YOUR ASSIGNMENT:
How many lines of the data hold the word "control"? State the number and nothing else.

Stored entries:
-- Opening Marker --

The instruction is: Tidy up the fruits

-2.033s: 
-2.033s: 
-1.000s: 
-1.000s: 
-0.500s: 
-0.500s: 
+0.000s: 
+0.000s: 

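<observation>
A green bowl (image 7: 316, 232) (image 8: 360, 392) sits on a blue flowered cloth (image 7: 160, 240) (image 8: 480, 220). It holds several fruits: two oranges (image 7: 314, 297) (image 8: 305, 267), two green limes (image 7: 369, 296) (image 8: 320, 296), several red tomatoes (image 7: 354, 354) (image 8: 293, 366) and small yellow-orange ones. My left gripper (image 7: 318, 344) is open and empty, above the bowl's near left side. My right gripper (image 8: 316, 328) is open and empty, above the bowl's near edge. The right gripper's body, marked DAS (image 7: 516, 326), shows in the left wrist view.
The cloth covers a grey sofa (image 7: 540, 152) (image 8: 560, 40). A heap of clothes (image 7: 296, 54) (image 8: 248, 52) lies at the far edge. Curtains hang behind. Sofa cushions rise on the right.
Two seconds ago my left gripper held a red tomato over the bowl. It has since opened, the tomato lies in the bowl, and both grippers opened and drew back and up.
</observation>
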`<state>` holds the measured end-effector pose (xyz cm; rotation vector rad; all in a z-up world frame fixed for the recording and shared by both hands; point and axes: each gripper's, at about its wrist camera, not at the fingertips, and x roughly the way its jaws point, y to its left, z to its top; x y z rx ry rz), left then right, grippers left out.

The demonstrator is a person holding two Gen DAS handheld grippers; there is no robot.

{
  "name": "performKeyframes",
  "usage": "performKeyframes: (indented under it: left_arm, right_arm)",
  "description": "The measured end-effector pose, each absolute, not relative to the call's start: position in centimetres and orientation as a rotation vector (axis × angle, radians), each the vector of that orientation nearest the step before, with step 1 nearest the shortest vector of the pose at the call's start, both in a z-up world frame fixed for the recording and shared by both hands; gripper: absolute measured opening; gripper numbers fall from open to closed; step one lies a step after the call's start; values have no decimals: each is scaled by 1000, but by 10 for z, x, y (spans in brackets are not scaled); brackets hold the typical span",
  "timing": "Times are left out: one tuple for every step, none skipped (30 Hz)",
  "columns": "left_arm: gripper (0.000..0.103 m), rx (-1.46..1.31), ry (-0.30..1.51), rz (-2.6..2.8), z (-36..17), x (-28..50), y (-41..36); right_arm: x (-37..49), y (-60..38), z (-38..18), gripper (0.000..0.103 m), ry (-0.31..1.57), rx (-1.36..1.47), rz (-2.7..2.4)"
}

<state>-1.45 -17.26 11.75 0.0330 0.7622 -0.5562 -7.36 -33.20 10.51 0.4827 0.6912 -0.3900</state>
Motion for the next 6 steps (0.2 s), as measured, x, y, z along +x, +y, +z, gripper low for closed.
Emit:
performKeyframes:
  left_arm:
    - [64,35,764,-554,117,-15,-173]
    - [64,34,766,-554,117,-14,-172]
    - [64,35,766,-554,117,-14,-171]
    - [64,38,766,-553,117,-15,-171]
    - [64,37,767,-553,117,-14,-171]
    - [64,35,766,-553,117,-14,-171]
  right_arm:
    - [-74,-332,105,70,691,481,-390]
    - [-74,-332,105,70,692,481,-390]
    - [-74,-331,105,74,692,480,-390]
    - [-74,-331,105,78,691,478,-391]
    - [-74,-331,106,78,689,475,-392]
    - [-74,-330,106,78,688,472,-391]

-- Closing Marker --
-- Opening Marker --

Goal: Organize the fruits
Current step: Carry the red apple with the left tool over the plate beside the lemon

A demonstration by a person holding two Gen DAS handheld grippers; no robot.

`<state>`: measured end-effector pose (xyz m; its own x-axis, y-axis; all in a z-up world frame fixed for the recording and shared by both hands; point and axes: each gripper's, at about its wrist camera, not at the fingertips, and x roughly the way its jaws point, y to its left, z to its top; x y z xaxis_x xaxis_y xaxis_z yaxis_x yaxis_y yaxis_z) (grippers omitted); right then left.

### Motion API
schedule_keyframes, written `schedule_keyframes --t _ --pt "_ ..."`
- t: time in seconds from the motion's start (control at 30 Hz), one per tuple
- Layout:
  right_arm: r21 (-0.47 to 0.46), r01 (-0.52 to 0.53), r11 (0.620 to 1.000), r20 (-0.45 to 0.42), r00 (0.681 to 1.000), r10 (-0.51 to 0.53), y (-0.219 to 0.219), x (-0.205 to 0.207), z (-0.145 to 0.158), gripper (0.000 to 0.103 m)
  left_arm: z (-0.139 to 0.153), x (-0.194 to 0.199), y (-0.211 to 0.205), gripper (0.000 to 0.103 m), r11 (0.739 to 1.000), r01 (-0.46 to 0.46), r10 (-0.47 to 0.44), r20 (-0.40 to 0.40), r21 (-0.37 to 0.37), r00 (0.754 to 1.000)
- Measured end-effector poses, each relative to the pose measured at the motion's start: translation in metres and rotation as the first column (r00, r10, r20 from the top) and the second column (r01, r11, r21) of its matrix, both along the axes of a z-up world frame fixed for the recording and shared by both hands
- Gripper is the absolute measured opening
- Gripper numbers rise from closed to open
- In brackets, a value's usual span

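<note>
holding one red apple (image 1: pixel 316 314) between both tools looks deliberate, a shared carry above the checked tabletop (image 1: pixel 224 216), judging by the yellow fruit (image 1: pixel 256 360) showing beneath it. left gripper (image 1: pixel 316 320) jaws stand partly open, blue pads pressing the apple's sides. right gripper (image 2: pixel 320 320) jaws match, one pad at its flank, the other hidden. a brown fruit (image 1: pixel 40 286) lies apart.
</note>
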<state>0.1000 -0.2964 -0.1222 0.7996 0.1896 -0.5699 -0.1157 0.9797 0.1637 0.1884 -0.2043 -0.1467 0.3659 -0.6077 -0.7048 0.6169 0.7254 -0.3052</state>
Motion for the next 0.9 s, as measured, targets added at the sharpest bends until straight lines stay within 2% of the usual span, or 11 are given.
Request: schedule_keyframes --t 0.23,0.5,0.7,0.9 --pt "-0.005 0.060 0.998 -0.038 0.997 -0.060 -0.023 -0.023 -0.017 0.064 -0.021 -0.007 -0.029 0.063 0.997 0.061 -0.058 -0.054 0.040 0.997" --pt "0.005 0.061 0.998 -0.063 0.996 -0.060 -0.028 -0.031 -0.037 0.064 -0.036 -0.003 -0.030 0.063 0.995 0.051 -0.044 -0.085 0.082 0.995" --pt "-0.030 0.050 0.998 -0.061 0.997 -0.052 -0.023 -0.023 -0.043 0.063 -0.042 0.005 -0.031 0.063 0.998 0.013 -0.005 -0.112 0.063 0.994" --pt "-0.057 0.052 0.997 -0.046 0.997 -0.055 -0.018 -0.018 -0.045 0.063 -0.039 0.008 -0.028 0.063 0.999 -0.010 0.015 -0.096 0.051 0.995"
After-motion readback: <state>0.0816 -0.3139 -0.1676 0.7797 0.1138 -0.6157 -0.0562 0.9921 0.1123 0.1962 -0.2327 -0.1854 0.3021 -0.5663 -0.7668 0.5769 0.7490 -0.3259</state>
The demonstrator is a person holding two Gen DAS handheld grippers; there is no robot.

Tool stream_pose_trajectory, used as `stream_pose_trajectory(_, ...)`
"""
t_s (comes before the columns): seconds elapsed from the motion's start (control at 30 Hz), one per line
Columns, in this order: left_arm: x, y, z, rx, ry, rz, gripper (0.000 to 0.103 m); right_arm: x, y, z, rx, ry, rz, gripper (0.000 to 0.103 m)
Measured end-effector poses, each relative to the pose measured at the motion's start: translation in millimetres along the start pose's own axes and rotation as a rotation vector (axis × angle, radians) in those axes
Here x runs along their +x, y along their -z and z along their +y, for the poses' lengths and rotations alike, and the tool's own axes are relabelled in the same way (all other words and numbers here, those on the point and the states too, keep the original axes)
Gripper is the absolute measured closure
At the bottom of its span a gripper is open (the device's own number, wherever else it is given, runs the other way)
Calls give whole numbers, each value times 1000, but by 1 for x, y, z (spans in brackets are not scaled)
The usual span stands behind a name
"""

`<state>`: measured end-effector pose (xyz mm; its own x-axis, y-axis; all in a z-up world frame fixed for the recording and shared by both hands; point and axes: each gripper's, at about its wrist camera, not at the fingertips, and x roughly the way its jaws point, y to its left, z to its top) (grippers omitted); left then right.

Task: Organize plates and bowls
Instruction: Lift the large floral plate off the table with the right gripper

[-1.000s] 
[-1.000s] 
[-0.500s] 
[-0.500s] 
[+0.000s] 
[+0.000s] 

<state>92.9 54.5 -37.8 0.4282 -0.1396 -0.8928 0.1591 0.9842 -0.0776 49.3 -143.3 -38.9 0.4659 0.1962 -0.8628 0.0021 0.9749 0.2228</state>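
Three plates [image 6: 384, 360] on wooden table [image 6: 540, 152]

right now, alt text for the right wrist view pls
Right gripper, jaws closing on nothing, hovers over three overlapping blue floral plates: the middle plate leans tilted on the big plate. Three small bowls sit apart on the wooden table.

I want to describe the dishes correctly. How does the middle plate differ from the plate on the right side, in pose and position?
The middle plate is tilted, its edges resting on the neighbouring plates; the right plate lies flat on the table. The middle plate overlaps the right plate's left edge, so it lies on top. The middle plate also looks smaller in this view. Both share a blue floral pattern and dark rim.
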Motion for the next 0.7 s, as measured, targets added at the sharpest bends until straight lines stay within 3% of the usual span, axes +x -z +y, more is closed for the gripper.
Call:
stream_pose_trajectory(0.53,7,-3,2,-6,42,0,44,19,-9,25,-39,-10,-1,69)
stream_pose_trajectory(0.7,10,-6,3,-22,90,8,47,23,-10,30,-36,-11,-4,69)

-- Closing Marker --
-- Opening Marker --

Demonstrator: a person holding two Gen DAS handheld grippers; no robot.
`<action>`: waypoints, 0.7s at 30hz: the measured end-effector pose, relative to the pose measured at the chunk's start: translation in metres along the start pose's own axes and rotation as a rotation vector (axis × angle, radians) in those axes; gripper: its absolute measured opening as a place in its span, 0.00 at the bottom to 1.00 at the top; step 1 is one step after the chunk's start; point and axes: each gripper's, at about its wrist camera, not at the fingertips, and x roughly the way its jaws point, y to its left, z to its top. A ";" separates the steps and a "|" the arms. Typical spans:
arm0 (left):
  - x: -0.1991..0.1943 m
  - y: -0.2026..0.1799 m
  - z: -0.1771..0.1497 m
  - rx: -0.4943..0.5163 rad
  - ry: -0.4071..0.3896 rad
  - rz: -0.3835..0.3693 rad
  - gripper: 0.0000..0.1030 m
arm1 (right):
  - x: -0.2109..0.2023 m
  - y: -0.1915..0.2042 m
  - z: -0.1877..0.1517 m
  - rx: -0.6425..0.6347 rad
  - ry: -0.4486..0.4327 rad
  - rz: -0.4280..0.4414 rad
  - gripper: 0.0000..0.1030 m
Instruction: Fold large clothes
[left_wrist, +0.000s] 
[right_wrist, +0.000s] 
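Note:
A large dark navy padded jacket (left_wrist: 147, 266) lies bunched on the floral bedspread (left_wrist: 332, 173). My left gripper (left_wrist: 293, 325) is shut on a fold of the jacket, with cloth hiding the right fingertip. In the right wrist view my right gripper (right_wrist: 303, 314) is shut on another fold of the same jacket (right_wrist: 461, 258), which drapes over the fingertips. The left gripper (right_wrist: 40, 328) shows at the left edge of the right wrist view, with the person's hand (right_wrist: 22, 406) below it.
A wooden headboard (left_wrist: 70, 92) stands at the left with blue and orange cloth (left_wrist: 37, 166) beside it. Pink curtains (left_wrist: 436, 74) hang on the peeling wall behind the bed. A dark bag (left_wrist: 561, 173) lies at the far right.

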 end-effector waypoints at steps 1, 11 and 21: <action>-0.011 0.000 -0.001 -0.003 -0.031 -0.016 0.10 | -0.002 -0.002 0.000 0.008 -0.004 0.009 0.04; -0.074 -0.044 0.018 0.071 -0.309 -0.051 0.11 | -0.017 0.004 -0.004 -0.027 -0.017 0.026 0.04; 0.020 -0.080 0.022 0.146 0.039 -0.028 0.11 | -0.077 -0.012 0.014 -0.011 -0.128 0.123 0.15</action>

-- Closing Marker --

RESULT OF THE EXERCISE:
2